Jap electronics firms plans big investments in India to counter Korean rivals
Giants such as Sony, Panasonic, Hitachi, Daikin and Sharp to invest Rs 8,000 cr in plants and product innovation
For years the Koreans, lead by Samsung and LG, have dominated the Indian consumer electronics market virtually pushing out the Japanese giants with a more than 50 per cent market share. But the Japanese are coming back with a vengeance, after concentrating their attention in China during the past few years.
In the last 18-24 months, Japanese consumer electronics giants such as Sony, Panasonic, Hitachi, Daikin and Sharp have announced investments of Rs 8,000 crore in the world’s second largest population over the next few years. This will be used not only in setting up manufacturing plants but also in marketing and product innovation for the local market. And they are catching up with the Korean giants who have till now invested about Rs 4,000 crore and have fresh investments of about Rs 2,000 crore over the next few years.
The Japanese push is being reinforced by the visit of Japan’s Emperor Akihito who is coming to India on a week-long official tour after 53 years. The importance of the visit is reflected in the fact that the Prime Minister of India Manmohan Singh would greet him personally, breaking the usual protocol.

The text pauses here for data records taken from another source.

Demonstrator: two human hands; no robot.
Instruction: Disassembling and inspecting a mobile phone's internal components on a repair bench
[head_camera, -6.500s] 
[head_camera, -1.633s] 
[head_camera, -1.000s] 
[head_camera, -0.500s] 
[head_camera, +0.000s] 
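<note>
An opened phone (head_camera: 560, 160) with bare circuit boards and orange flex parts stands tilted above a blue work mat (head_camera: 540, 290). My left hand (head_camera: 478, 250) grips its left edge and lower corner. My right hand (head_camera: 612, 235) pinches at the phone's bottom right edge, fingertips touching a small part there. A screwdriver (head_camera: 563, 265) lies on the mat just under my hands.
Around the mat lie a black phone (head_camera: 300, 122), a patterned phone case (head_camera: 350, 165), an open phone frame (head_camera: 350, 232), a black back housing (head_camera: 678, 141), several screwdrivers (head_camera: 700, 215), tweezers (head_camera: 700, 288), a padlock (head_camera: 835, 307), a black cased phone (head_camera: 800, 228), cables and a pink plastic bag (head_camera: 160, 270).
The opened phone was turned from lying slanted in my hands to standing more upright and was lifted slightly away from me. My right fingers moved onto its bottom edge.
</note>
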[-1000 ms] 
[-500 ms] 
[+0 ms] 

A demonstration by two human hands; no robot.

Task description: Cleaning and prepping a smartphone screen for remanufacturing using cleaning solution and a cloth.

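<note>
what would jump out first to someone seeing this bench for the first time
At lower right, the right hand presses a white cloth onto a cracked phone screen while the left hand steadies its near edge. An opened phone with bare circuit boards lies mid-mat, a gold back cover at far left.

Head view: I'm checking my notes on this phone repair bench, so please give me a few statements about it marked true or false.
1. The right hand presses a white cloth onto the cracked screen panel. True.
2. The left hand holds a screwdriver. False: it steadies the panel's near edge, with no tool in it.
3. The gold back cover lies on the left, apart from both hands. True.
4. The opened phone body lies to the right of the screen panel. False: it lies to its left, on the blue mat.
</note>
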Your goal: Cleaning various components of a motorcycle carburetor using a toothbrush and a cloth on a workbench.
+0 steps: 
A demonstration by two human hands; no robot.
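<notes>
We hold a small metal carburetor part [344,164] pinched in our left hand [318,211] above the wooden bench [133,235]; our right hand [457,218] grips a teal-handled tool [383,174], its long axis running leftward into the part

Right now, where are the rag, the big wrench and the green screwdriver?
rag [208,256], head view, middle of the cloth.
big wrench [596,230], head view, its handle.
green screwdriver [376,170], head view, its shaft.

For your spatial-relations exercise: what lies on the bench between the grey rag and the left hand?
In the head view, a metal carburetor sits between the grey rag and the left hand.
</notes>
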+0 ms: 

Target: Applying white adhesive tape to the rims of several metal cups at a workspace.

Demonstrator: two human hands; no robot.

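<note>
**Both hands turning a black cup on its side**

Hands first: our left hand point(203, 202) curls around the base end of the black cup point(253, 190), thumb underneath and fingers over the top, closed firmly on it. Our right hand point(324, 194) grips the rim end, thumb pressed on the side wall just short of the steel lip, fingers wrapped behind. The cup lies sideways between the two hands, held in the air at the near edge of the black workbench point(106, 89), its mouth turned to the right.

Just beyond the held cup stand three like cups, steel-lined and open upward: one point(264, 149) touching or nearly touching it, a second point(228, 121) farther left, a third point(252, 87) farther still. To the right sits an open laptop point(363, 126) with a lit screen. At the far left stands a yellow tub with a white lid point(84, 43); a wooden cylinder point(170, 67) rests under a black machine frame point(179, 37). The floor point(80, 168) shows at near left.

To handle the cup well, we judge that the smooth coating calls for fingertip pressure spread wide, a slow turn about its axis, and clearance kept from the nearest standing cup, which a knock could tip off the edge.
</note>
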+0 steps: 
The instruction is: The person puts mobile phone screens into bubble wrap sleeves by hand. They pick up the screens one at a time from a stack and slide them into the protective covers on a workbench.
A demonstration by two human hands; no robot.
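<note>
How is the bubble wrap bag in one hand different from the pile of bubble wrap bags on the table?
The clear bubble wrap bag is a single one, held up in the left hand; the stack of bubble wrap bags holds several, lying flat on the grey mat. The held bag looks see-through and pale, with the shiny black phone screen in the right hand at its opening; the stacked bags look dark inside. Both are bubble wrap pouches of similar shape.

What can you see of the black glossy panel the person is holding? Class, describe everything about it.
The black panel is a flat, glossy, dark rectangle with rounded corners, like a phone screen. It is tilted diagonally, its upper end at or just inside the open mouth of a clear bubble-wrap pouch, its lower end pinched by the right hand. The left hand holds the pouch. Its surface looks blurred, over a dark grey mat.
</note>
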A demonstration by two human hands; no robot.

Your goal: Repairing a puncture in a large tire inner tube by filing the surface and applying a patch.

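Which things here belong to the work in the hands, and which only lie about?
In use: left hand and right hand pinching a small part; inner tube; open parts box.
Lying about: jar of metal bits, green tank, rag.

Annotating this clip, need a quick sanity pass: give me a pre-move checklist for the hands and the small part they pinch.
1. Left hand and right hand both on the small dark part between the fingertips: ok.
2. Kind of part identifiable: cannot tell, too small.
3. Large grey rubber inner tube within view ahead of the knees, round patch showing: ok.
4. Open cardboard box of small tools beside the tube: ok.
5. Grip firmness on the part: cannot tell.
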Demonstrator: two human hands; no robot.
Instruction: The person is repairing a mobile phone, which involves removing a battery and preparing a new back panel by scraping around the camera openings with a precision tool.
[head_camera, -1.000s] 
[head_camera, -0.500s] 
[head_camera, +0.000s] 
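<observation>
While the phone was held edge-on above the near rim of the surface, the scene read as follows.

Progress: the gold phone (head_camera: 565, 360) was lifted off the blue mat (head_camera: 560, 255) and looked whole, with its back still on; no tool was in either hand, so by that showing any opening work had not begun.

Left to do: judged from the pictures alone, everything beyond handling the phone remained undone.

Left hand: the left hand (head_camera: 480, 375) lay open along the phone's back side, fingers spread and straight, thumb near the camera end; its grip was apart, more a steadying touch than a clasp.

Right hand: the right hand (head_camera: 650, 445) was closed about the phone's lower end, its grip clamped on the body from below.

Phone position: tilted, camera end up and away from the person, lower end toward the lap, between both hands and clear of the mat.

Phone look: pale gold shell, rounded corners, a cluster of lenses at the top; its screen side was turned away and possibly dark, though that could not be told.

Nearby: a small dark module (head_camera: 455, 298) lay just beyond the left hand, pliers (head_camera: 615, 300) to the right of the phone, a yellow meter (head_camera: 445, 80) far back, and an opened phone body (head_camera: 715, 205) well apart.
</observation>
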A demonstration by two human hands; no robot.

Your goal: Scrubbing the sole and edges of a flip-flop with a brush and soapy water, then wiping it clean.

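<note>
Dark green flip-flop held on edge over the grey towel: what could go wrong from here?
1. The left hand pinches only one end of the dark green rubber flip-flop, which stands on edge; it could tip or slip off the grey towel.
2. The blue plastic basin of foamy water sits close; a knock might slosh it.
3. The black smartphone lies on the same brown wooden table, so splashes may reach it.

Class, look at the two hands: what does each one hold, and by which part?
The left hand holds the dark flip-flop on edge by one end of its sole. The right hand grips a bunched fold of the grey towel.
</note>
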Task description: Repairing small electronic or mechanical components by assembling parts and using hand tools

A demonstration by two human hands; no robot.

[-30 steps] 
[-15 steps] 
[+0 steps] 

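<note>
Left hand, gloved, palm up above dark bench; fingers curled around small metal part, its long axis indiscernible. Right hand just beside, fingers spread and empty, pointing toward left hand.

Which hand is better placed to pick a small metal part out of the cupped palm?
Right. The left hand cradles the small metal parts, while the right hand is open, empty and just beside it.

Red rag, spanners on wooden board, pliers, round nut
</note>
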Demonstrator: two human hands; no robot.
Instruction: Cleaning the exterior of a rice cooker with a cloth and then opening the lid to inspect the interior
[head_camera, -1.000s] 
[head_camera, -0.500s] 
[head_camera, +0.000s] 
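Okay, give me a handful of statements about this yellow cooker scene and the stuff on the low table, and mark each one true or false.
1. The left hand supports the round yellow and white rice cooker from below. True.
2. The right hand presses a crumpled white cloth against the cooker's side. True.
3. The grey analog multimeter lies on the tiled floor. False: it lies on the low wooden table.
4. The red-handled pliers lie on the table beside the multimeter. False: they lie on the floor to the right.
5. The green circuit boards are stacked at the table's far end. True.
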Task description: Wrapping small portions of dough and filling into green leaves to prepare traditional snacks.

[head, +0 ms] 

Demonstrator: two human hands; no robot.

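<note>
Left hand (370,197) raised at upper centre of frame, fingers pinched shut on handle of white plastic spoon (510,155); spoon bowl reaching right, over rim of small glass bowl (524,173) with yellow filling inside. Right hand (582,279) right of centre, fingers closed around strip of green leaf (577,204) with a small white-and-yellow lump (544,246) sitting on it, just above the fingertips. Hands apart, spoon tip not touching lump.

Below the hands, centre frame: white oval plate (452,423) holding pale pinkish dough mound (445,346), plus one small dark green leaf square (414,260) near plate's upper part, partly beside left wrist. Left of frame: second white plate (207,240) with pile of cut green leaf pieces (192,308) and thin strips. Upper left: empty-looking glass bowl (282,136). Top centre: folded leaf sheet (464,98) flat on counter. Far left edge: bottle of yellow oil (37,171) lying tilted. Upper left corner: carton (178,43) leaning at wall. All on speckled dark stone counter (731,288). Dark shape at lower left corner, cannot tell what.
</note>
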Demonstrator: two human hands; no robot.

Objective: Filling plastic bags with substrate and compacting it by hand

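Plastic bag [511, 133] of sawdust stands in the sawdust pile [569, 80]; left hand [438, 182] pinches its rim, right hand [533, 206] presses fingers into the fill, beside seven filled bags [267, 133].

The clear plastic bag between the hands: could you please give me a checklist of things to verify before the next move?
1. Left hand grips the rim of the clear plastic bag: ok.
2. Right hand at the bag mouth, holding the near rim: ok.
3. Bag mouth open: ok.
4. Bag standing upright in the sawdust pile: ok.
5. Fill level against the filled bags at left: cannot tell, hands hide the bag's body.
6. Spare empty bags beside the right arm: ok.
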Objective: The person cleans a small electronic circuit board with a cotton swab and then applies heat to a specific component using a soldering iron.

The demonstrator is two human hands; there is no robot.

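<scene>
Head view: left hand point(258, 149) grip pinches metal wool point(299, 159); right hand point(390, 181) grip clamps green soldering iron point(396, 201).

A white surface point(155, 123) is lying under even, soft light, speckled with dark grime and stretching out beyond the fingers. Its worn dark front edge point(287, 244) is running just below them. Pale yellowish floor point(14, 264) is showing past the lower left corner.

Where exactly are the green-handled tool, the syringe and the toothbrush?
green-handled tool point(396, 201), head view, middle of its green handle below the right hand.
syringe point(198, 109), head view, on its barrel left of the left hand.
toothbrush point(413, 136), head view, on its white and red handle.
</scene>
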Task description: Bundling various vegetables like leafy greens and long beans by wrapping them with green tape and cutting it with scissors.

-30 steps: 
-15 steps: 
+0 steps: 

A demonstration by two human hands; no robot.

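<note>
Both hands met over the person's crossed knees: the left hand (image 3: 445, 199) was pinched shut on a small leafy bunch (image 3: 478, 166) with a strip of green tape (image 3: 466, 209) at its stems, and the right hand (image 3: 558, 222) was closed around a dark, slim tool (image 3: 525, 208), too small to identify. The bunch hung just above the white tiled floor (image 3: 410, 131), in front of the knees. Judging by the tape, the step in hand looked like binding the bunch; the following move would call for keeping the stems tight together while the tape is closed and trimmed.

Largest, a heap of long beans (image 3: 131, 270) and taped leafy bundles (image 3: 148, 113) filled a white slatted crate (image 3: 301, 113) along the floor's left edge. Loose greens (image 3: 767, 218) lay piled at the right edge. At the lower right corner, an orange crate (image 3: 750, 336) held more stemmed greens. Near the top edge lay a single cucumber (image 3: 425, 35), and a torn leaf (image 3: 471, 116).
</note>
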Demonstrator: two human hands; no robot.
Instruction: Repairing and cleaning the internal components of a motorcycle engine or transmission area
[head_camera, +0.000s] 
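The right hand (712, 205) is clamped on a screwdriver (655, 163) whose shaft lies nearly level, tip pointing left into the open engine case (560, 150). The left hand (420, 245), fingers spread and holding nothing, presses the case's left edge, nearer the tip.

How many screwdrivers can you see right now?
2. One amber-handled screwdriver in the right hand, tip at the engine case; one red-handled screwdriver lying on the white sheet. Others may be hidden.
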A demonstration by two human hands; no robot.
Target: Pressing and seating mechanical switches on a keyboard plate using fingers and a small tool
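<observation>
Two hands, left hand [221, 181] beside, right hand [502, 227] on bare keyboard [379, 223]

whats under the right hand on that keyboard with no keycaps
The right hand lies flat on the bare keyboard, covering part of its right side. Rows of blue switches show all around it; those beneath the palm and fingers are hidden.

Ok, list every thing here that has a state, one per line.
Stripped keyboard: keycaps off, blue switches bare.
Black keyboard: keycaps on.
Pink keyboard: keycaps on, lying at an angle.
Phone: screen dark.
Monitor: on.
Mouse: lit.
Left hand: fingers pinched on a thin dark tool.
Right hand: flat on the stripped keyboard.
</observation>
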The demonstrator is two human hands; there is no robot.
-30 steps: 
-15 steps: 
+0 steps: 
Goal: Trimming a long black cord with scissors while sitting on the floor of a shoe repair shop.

Understanding the significance of this visit for business companies like Hitachi, Mitsubishi, Mitsui, Nippon, Sumitomo and Suzuki, associations like Japan Chamber of Commerce and Industries in India, and Assocham have come forward in publishing welcome greetings and several meetings have been organised.
The growing business interest is not limited only restricted to consumer electronics companies but for the first time fast moving consumer goods (FMCG) are also considering entry into the market. Even food and beverages companies like Nissin Foods (maker of Top Ramen Noodles) and brewers such as Suntory have been considering stepping up investments in India.
The investments in India should been seen in the context of the fact that Japanese companies are trying to hedge their bets in reducing their over dependence on China to invest in an alternative market with potential growth.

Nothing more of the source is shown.